CSS Mixins, What are they?
Quick summary, CSS mixins
(and includes
) are a concept that comes from SASS. It allows you to deduplicate CSS,
essentially making your own functions that you can call when you are styling classes. An example of a mixin is as follows:
@mixin my-mixin {
color: white;
background-color: grey;
padding: 1rem;
margin: 0;
border: 4px solid pink;
}
Now to use that mixin, you would have to use have to include
it in a class declaration such as:
/* sole purpose of selector */
h1 {
@include my-mixin;
}
/* with other css properties */
h5 {
@include my-mixin;
text-decoration: underline;
text-underline-offset: 0.5rem;
text-transform: capitalize;
}
Once compiled by SASS you would have an output (comments for demonstrative purposes) that looks something like:
h1 {
/* start: from CSS mixin */
color: white;
background-color: grey;
padding: 1rem;
margin: 0;
border: 4px solid pink;
/* end: from CSS mixin */
}
h5 {
/* start: from CSS mixin */
color: white;
background-color: grey;
padding: 1rem;
margin: 0;
border: 4px solid pink;
/* end: from CSS mixin */
text-decoration: underline;
text-underline-offset: 0.5rem;
text-transform: capitalize;
}
Great, So how do I use these natively?
Glad you asked, the TLDR is by abusing CSS animations
and keyframes
. So to follow our example from above, lets first
declare our mixin:
@keyframes my-mixin {
from {
color: white;
background-color: grey;
padding: 1rem;
margin: 0;
border: 4px solid pink;
}
}
Looks like a standard CSS keyframe
right? you would be correct. The “magic” comes in when you go to use the css keyframe:
/* sole purpose of selector */
h1 {
animation: 1s paused my-mixin;
}
/* with other css properties */
h5 {
animation: 1s paused my-mixin;
text-decoration: underline;
text-underline-offset: 0.5rem;
text-transform: capitalize;
}
As you can see, we are simply calling the keyframe
using a placeholder time, in our case 1s
, not that it matters much. The real magic
comes from the fact that we have paused
for our <single-animation-play-state>
parameter. You may be thinking at this point, this is all
fine and dandy, but it uses CSS animations
, can’t those be performance expensive?
Well, I cant exactly say as I didn’t personally test it, but since the animation is paused, rather than truely running, its probably fine.

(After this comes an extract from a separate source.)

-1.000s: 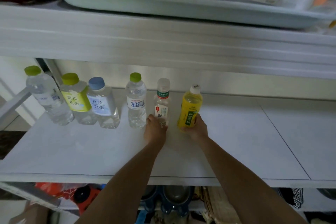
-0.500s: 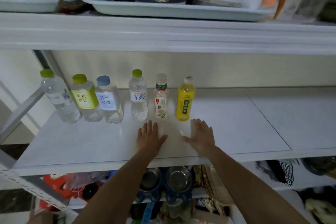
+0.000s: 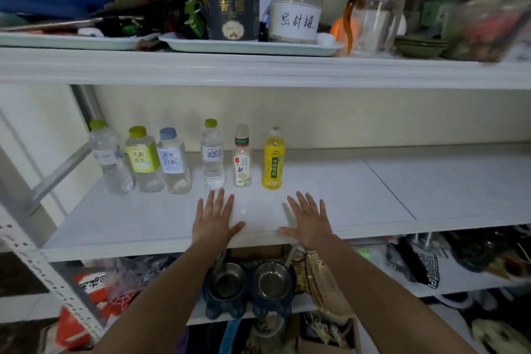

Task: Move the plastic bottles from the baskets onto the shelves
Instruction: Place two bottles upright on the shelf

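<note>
Shelf-stocking, mid-task: a person's L hand point(image 3: 214, 221) and R hand point(image 3: 310, 223) are laid out palm-down at the front edge of the middle shelf point(image 3: 373, 190). Fingers are spread and straight, gripping nothing. Can't tell if the palms press the board or hover just over it.

Six plastic bottles stand in a row on the shelf's L half, deeper in than the fingertips. L to R: far-L clear bottle point(image 3: 109, 161), yellow-label bottle point(image 3: 142, 162), blue-cap bottle point(image 3: 173, 162), green-cap water bottle point(image 3: 212, 156), white tea bottle point(image 3: 242, 159), yellow bottle point(image 3: 273, 162). All are upright, long axes vertical, caps up.

L fingertips reach almost to the base of the green-cap water bottle. R fingertips are near the yellow bottle but off to its R, not touching. No basket in shot.

The row looks set. Any further bottle would prob. go R of the yellow bottle, w/ the R hand nearer that spot.
</note>
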Motion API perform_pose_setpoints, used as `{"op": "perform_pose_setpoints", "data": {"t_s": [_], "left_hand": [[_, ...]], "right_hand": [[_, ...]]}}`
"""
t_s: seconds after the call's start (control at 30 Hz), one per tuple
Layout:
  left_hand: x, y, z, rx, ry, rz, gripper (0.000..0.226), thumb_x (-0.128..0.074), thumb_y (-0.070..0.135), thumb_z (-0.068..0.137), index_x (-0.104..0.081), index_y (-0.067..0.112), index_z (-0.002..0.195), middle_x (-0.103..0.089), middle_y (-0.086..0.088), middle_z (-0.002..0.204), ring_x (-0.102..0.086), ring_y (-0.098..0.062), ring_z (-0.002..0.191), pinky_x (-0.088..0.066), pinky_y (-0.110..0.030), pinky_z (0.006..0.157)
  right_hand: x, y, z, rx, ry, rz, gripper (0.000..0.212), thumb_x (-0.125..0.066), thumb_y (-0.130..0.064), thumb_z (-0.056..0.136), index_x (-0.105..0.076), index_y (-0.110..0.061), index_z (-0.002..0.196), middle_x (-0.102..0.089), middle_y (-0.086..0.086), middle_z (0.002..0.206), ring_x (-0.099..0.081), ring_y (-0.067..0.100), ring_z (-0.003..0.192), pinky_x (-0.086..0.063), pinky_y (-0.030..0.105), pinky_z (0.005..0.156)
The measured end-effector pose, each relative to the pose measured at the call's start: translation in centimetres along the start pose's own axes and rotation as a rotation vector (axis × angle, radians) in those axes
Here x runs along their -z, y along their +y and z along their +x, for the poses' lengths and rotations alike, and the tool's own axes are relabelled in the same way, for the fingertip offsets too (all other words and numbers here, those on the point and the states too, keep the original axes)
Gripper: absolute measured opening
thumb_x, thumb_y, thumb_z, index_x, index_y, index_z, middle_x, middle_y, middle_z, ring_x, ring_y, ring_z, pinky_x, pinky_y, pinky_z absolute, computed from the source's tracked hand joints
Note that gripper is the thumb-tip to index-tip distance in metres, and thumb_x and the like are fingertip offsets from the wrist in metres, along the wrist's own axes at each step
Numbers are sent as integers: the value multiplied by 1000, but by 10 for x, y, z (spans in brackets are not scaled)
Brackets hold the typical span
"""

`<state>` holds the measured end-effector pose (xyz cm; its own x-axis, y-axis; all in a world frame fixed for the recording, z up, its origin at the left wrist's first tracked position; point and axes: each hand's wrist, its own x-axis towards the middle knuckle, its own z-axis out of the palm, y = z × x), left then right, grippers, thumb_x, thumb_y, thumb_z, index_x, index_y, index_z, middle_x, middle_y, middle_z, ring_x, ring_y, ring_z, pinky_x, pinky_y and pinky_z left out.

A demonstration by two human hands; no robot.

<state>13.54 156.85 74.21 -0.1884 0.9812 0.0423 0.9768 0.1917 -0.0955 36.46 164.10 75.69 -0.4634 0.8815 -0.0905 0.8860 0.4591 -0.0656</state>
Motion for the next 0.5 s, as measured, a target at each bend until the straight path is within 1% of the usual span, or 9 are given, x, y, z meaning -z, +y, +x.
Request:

For more information, have a read of this article
by Mads Stoumann over on CSS-Tricks.
The Future
I’ll be the first to admit that the whole implementation is a giant “hack” and I completely would not blame you for avoiding using it :). We “recently” 1 got CSS nesting in across browsers which traditionally was a SASS feature, so how about mixins? Well the good news is that the CSS Working Group has an issue for it, w3c/csswg-drafts#9350 and has resolved to adopt it. For further reading I would recommend taking a peak at this article over on oddbird.net to get a good summary.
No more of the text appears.